Items from a data source
----------
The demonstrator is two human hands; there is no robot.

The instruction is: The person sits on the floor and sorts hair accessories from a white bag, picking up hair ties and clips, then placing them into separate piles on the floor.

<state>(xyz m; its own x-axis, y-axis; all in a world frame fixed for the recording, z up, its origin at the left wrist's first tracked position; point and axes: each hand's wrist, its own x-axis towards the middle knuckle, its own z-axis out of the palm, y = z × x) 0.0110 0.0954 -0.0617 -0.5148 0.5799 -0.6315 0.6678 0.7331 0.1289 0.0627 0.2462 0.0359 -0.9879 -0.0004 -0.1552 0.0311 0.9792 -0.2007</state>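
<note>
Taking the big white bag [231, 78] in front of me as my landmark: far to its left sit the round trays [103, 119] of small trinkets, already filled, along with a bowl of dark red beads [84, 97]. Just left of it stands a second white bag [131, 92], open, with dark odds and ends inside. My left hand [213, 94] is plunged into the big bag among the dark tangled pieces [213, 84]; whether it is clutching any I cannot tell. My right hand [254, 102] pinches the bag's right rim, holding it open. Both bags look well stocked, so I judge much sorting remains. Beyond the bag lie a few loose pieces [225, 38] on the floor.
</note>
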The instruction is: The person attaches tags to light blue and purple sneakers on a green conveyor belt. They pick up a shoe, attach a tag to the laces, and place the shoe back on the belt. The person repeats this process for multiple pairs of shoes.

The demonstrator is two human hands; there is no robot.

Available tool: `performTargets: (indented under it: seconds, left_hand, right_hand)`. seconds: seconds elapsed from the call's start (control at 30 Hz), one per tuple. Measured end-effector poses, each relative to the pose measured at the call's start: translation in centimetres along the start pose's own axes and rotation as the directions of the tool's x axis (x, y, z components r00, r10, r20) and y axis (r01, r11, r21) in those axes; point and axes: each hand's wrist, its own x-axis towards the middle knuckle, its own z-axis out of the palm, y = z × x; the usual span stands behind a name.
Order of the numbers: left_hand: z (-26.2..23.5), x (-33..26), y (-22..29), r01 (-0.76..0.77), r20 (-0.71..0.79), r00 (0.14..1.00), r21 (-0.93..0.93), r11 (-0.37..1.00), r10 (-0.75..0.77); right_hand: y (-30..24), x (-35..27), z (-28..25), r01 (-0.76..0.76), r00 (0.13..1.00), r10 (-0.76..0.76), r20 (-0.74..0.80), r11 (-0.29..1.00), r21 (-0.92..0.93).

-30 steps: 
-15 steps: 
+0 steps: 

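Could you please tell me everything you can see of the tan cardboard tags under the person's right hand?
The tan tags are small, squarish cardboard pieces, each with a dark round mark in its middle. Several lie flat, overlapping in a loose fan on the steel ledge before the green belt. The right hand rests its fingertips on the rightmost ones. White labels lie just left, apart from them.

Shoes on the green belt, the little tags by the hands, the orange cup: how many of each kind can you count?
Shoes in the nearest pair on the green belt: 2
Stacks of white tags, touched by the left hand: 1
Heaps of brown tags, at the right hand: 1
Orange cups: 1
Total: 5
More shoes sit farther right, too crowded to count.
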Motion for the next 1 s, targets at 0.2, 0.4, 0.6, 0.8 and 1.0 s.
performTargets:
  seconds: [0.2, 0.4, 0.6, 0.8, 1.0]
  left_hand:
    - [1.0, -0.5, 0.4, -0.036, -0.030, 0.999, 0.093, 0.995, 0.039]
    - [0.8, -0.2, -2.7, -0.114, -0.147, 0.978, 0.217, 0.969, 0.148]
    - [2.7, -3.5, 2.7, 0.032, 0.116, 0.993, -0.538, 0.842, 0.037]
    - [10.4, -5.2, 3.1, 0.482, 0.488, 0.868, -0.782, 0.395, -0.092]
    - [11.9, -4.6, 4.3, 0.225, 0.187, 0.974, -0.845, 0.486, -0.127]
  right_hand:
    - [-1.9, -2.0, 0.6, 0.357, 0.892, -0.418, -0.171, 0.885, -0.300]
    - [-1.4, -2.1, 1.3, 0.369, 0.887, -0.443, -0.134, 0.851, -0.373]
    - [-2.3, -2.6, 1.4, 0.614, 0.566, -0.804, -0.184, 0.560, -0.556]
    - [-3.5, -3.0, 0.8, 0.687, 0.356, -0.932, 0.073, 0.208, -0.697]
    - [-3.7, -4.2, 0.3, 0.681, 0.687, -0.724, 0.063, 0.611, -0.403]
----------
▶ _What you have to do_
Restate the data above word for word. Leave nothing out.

▶ _Task solution_
The demonstrator is two human hands; there is no robot.

The instruction is: The person sits on the floor and sorts hair accessories from a white bag, picking up hair ties and clips, then placing them into separate piles on the floor.

<state>(xyz m; its own x-axis, y-axis; all in a world frame fixed for the recording, z up, its origin at the left wrist's first tracked position; point and axes: each hand's wrist, its own x-axis towards the middle knuckle, its own z-axis out of the palm, y = z × x) 0.0110 0.0954 -0.0617 -0.5148 0.5799 -0.6315 0.6678 0.7331 0.1289 0.0627 0.2462 0.0359 -0.9879 -0.0004 -0.1552 0.0311 0.9792 -0.2007</state>
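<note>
Taking the big white bag [231, 78] in front of me as my landmark: far to its left sit the round trays [103, 119] of small trinkets, already filled, along with a bowl of dark red beads [84, 97]. Just left of it stands a second white bag [131, 92], open, with dark odds and ends inside. My left hand [213, 94] is plunged into the big bag among the dark tangled pieces [213, 84]; whether it is clutching any I cannot tell. My right hand [254, 102] pinches the bag's right rim, holding it open. Both bags look well stocked, so I judge much sorting remains. Beyond the bag lie a few loose pieces [225, 38] on the floor.
</note>
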The instruction is: The person attaches tags to light blue and purple sneakers on a green conveyor belt. They pick up a shoe, attach a tag to the laces, and place the shoe back on the belt. The person repeats this process for multiple pairs of shoes.

The demonstrator is two human hands; there is no robot.

Available tool: `performTargets: (indented under it: seconds, left_hand, right_hand)`. seconds: seconds elapsed from the call's start (control at 30 Hz), one per tuple. Measured end-effector poses, each relative to the pose measured at the call's start: translation in centimetres along the start pose's own axes and rotation as the directions of the tool's x axis (x, y, z components r00, r10, r20) and y axis (r01, r11, r21) in those axes; point and axes: each hand's wrist, its own x-axis towards the middle knuckle, its own z-axis out of the palm, y = z × x; the usual span stands behind a name.
Order of the numbers: left_hand: z (-26.2..23.5), x (-33..26), y (-22..29), r01 (-0.76..0.77), r20 (-0.71..0.79), r00 (0.14..1.00), r21 (-0.93..0.93), r11 (-0.37..1.00), r10 (-0.75..0.77); right_hand: y (-30..24), x (-35..27), z (-28..25), r01 (-0.76..0.76), r00 (0.13..1.00), r10 (-0.76..0.76), r20 (-0.74..0.80), r11 (-0.29..1.00), r21 (-0.92..0.93).

-30 steps: 
-15 steps: 
+0 steps: 

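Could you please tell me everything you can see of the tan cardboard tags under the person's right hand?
The tan tags are small, squarish cardboard pieces, each with a dark round mark in its middle. Several lie flat, overlapping in a loose fan on the steel ledge before the green belt. The right hand rests its fingertips on the rightmost ones. White labels lie just left, apart from them.

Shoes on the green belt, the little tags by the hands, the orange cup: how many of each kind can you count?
Shoes in the nearest pair on the green belt: 2
Stacks of white tags, touched by the left hand: 1
Heaps of brown tags, at the right hand: 1
Orange cups: 1
Total: 5
More shoes sit farther right, too crowded to count.
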Motion for the next 1 s, targets at 0.2, 0.4, 0.6, 0.8 and 1.0 s.
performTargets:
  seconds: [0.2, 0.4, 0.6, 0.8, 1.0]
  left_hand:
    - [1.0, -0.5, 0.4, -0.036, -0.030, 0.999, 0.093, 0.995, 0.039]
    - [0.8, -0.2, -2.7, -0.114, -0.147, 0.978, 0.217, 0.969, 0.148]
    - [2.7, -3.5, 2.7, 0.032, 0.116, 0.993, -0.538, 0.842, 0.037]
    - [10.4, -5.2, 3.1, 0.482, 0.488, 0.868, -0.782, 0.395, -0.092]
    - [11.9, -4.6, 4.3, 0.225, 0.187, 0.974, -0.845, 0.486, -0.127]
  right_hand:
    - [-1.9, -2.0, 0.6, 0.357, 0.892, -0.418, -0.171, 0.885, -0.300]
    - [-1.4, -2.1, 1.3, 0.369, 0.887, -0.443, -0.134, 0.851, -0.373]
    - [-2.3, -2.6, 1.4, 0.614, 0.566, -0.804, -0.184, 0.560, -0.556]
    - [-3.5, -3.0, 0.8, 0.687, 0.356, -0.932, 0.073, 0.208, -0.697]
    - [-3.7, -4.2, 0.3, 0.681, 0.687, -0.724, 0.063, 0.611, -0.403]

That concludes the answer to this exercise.